The US has long been wanting to sell India these fighters, particularly the F-16 ‘Fighting Falcon’ variant, dubbed the F-21, that was unveiled at Aero India 2019 in Bangalore. Little more than a warmed up or re-branded F-16 that dates back to the mid-1970s, it makes excellent commercial sense from the US viewpoint to ‘persuade’ India to licence-build this fighter for the IAF to meet its longstanding requirement for an additional 114 combat aircraft to make up for the depleted fighter squadrons. Ironically, it’s akin to the glib US salesman’s apocryphal ruse of making money from selling old rope.

With F-16s being phased out of the US Air Force, and their plant at Fort Worth in Texas shutting down after 40 years, shifting the ageing fighters’ manufacturing facility to India, would keep the line going for several more years, besides

providing employment in the US under Trump’s ‘America First’

initiative. The IAF’s steadfastness, however, in quietly opposing the

F-21 acquisition has been irksome to Washington, and could well

be the motive behind its veiled threat of invoking CAATSA against India that has opted for Russian fighters instead.

Washington’s earlier, more significant ire, was against India’s October 2018 acquisition of five Russian S-400 ‘Triumf’ air defence missile systems for the Indian Air Force, over Lockheed Martin’s Patriot Advanced Capability-3 (PAC-3) and Terminal High Altitude Area Defense (THAAD) anti-ballistic missile defence systems.

The IAF had rejected the US systems for the seemingly more capable and cheaper S-400 fitted with a 92N6E electronically-steered phased array radar, dubbed ‘Grave Stone’ that is capable of tracking 300 enemy targets over a 600-km distance and eliminating them with assorted missiles.

After India inked the S-400 deal, the CAATSA threat surfaced, but an undaunted MoD made advance payments for it to Moscow, using obscure banks in India and Russia with no or limited exposure to international trading. Moscow quaintly refers to this phenomenon as ‘de-dollarisation’ of its dealings.

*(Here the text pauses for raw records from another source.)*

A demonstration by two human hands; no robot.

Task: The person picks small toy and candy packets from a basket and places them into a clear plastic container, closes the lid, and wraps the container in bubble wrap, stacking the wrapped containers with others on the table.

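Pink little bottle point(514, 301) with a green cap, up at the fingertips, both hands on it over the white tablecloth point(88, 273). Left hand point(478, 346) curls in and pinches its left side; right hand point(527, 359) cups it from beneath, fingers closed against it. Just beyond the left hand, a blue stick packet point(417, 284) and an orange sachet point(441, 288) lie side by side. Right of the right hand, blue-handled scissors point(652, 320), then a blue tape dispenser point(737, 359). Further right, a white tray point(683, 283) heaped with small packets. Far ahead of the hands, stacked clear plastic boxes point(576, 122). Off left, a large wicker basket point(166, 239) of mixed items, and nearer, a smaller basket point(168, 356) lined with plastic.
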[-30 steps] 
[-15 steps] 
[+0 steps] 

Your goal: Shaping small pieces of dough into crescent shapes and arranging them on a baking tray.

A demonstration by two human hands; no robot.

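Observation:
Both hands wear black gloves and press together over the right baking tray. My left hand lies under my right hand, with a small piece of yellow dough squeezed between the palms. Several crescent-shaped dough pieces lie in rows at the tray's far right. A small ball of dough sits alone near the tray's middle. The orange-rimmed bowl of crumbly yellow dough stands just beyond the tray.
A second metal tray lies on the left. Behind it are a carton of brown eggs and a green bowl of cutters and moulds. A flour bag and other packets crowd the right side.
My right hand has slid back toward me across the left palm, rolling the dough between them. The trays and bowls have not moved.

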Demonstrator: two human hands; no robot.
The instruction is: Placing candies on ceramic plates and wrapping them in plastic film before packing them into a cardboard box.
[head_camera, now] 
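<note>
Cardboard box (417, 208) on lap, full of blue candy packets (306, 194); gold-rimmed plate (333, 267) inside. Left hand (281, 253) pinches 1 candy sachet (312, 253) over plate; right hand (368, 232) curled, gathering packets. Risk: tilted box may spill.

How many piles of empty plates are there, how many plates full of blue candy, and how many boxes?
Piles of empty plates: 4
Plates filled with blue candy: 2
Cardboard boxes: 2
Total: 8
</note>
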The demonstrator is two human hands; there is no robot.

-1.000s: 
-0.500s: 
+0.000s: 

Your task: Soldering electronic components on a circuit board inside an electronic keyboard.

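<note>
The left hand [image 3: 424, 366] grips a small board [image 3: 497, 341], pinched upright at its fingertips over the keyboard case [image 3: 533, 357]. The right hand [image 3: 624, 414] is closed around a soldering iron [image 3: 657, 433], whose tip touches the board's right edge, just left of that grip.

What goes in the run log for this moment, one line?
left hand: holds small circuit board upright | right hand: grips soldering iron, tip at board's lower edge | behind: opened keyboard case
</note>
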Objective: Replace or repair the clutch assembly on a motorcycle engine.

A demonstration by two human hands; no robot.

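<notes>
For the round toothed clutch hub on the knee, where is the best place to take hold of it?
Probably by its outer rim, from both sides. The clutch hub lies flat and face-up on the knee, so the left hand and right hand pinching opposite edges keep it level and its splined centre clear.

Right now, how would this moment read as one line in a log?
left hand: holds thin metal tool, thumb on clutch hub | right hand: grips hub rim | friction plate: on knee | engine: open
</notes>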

Around the same time, India also inked a $950-million deal for the import of two Admiral Grigorovich-class stealth frigates for the Navy to be built at Russia’s Yantar Shipyard in Kaliningrad. Two similar frigates would also be licence-produced at Goa Shipyard Limited following a transfer of technology.

Soon after, in March 2019, India signed a $3-billion inter-governmental agreement to lease a second Russian Project 971 Akula-class nuclear-powered attack submarine for the Navy for 10 years, for delivery by 2025. India is also in advanced negotiations with Russia to licence-build 7,50,000 Russian Kalashnikov AK-203 assault rifles for all three services at the Ordnance Factory Board facility at Korwa near Amethi.

Surprisingly, there was no US reaction to these supplementary Russian deals, leading thereby to the elementary deduction that Washington is simply not in competition to fulfill any of these sundry requirements, and hence, commercially indifferent towards them. Therefore, it follows that for the US, CAATSA surfaces specifically only when American materiel imports are directly threatened by cheaper and, in some instances, more efficient Russian equipment.

The questions, thus, is: Is CAATSA simply precision-bombing by the Pentagon at the behest of the powerful arms lobby in the United States? Or is it a tool to preclude Moscow’s involvement in the upcoming presidential elections?